> [Problem statement] All the data must be output exactly as given.

=== Begin Enclosure ===

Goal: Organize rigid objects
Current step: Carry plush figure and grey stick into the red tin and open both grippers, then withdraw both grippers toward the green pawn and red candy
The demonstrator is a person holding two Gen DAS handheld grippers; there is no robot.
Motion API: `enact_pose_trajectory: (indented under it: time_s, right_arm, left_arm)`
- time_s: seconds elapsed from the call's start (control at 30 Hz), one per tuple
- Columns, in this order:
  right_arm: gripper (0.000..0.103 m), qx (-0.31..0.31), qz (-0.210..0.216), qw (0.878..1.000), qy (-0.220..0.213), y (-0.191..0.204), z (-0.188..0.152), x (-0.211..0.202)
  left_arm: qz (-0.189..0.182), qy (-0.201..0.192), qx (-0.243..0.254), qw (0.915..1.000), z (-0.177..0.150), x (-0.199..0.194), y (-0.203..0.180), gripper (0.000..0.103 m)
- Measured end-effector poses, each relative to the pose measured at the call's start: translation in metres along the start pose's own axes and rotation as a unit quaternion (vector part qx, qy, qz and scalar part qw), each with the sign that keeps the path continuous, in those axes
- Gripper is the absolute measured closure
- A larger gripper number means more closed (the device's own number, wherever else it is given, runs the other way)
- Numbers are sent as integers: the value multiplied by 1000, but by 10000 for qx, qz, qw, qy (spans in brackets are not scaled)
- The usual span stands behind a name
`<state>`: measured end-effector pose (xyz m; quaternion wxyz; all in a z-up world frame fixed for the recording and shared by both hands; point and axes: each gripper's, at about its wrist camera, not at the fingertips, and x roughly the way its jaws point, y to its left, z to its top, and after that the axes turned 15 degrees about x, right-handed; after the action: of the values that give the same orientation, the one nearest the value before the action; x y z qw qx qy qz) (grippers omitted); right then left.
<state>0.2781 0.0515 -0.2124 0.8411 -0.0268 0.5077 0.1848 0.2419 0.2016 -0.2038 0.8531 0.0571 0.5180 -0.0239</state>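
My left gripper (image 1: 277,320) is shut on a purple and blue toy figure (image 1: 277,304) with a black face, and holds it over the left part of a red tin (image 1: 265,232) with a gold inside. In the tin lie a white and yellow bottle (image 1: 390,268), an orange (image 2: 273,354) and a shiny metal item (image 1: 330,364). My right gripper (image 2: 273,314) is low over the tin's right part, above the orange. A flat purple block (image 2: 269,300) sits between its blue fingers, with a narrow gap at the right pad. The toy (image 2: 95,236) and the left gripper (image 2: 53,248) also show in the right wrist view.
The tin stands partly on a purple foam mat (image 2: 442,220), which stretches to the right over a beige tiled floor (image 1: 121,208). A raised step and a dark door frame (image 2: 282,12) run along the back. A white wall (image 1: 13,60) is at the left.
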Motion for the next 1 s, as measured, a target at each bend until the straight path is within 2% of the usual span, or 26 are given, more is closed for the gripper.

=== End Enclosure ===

> [Task response]
Goal: Organize rigid objects
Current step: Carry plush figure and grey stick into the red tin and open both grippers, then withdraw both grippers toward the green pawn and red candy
The demonstrator is a person holding two Gen DAS handheld grippers; there is no robot.
Motion API: `enact_pose_trajectory: (indented under it: time_s, right_arm, left_arm)`
- time_s: seconds elapsed from the call's start (control at 30 Hz), one per tuple
- Columns, in this order:
  right_arm: gripper (0.000..0.103 m), qx (-0.31..0.31), qz (-0.210..0.216), qw (0.878..1.000), qy (-0.220..0.213), y (-0.191..0.204), z (-0.188..0.152), x (-0.211..0.202)
  left_arm: qz (-0.189..0.182), qy (-0.201..0.192), qx (-0.243..0.254), qw (0.915..1.000), z (-0.177..0.150), x (-0.199..0.194), y (-0.203..0.180), gripper (0.000..0.103 m)
- Measured end-effector poses, each relative to the pose measured at the call's start: translation in metres along the start pose's own axes and rotation as a unit quaternion (vector part qx, qy, qz and scalar part qw), each with the sign that keeps the path continuous, in those axes
- Gripper is the absolute measured closure
- A larger gripper number means more closed (the device's own number, wherever else it is given, runs the other way)
- Numbers are sent as integers: the value multiplied by 1000, but by 10000 for qx, qz, qw, qy (spans in brackets are not scaled)
- The usual span stands behind a name
`<state>`: measured end-effector pose (xyz m; quaternion wxyz; all in a z-up world frame fixed for the recording and shared by both hands; point and axes: each gripper's, at about its wrist camera, not at the fingertips, and x roughly the way its jaws point, y to its left, z to its top, and after that the axes turned 15 degrees about x, right-handed; after the action: of the values that give the same orientation, the one nearest the value before the action; x y z qw qx qy qz) (grippers omitted); right then left.
<state>0.2781 0.0515 -0.2124 0.8411 -0.0268 0.5077 0.1848 0.2419 0.2016 -0.2038 0.8531 0.0571 0.5180 -0.0239</state>
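My left gripper (image 1: 277,320) is shut on a purple and blue toy figure (image 1: 277,304) with a black face, and holds it over the left part of a red tin (image 1: 265,232) with a gold inside. In the tin lie a white and yellow bottle (image 1: 390,268), an orange (image 2: 273,354) and a shiny metal item (image 1: 330,364). My right gripper (image 2: 273,314) is low over the tin's right part, above the orange. A flat purple block (image 2: 269,300) sits between its blue fingers, with a narrow gap at the right pad. The toy (image 2: 95,236) and the left gripper (image 2: 53,248) also show in the right wrist view.
The tin stands partly on a purple foam mat (image 2: 442,220), which stretches to the right over a beige tiled floor (image 1: 121,208). A raised step and a dark door frame (image 2: 282,12) run along the back. A white wall (image 1: 13,60) is at the left.
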Motion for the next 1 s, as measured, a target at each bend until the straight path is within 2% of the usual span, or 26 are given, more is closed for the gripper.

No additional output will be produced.